» **YOUR ASSIGNMENT**: From the first line of the data through the line containing "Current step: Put", transcribe each line exactly. Pictures do not belong in the copy.

» **RECORDED INFORMATION**:
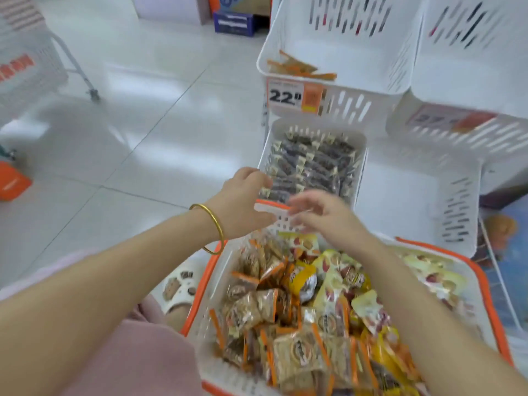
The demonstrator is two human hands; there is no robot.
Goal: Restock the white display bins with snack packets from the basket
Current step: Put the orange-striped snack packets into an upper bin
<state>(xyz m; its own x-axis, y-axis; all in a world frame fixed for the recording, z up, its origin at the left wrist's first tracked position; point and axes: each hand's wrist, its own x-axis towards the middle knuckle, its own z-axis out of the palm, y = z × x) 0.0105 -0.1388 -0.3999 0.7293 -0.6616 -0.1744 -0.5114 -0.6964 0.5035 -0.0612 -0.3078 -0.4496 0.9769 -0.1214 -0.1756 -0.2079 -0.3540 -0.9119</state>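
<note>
Head view, looking down: hovering the right hand over the far rim of the basket, fingers loosely apart, holding nothing; reaching the left hand to the near edge of the bin of dark packets, too blurred for telling its grip. Probably risking spilling over that already full bin, or mixing kinds by grabbing blind among the jumbled snack packets lying in the basket. Counting four white display bins, one basket, two hands; basket packets beyond counting, only a few orange packets lying in the top bin.
</note>
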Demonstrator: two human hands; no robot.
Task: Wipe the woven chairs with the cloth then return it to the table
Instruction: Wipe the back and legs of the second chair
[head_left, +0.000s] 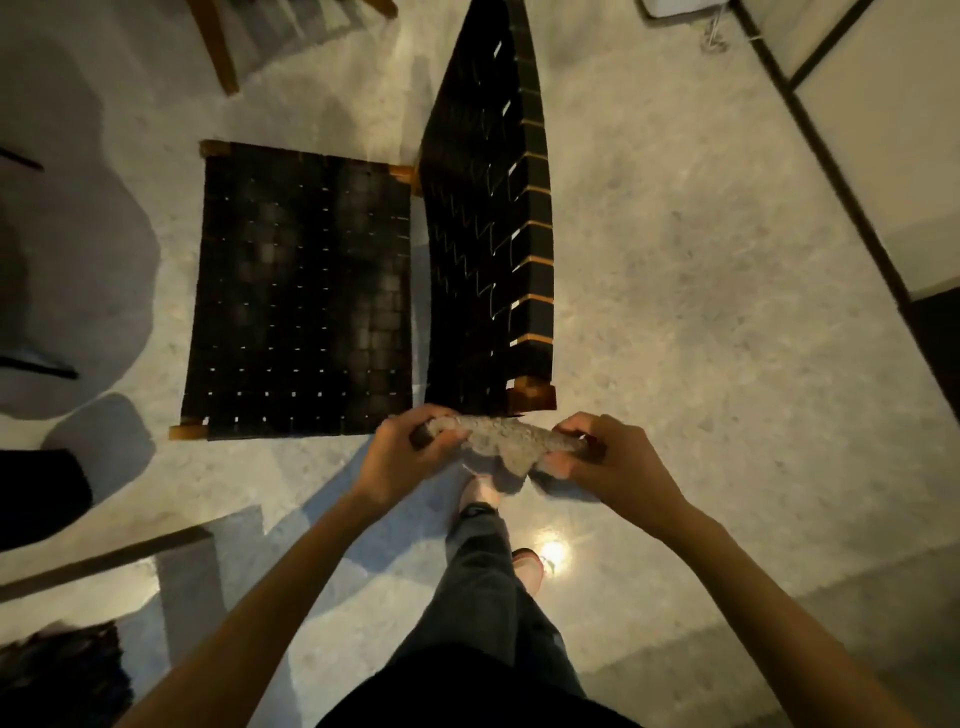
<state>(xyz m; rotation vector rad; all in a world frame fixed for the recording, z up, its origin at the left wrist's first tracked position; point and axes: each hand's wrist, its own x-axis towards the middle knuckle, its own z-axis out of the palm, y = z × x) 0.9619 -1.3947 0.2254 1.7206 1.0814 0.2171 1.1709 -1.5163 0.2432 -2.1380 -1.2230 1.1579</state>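
I hold the cloth (503, 442) bunched into a roll, its long axis running left to right, my left hand (410, 456) gripping one end and my right hand (602, 457) the other, just in front of the woven chair (301, 291).

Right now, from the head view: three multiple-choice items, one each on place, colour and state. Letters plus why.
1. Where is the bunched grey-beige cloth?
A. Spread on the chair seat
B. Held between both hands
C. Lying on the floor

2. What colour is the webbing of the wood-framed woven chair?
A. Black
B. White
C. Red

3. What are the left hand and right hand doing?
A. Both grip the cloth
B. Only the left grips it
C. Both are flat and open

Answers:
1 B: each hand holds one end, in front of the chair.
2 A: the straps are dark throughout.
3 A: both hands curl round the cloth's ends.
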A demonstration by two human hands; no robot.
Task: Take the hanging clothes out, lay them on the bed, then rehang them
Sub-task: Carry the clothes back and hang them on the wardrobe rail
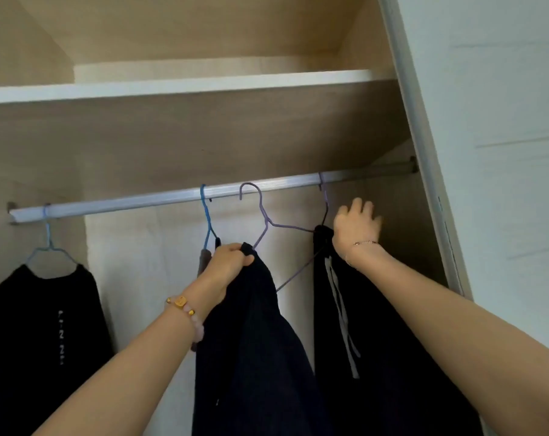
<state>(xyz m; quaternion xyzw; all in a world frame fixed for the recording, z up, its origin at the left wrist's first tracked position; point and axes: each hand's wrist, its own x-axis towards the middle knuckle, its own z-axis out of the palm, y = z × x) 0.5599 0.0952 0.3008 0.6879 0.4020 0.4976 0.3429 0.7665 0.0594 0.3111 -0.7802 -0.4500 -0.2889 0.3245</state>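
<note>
Inside the wardrobe a silver rail runs from left to right. My left hand grips the top of a dark navy garment on a purple wire hanger. The hanger's hook is at the rail, tilted; I cannot tell if it rests on it. My right hand is raised with relaxed fingers beside the top of black trousers with a grey drawstring, which hang from another purple hanger at the rail's right end.
A blue hanger with a grey-brown garment hangs just left of my left hand. Far left, a black top with white print hangs on a light blue hanger. A white-edged shelf lies above, and the wardrobe's side panel stands on the right.
</note>
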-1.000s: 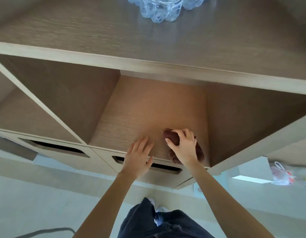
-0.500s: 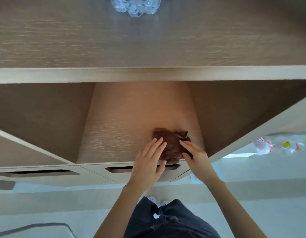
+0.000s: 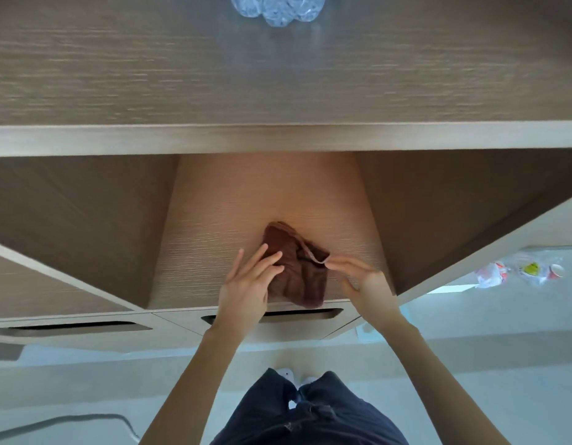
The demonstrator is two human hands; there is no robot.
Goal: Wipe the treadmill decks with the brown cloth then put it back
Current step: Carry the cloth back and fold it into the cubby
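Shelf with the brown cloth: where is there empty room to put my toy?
Bare shelf floor lies between the left wall and the left hand, and behind the brown cloth toward the back. The front right is crowded: the right hand pinches the cloth's edge close to the right wall.

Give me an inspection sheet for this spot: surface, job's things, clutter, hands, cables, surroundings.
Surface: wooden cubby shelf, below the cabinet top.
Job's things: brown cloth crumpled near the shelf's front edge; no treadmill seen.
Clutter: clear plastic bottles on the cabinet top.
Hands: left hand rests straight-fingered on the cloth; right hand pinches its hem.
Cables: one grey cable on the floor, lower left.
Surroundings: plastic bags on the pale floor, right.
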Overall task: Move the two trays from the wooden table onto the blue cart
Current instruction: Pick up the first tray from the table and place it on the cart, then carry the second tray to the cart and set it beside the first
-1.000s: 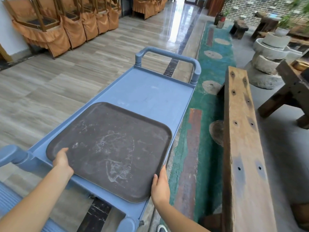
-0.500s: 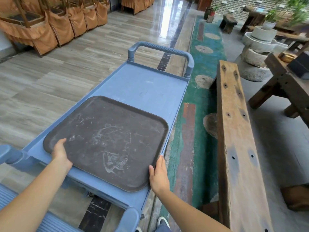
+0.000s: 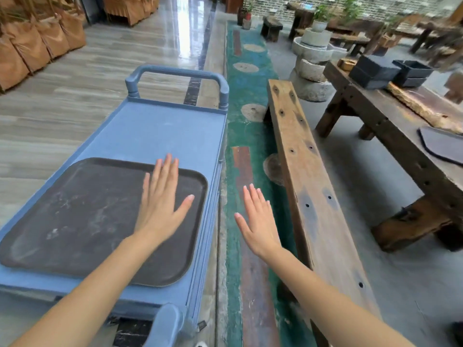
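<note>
A dark brown tray (image 3: 82, 219) lies flat on the near half of the blue cart (image 3: 160, 131). My left hand (image 3: 162, 204) hovers over the tray's right part, fingers spread, holding nothing. My right hand (image 3: 258, 219) is open too, raised over the floor strip between the cart and a bench. A second dark tray (image 3: 443, 144) lies on the wooden table (image 3: 390, 121) at the right edge, partly cut off by the frame.
A long wooden bench (image 3: 310, 186) runs between the cart and the table. Two dark boxes (image 3: 385, 71) sit on the table's far end. Stone millstones (image 3: 310, 61) stand beyond the bench. Stacked covered chairs (image 3: 37, 43) line the far left.
Both hands have let go of the tray's near corners and lifted, open. The view has swung right, and the wooden table with the second tray has come into sight.
</note>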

» **RESULT**:
The demonstrator is two human hands; there is no robot.
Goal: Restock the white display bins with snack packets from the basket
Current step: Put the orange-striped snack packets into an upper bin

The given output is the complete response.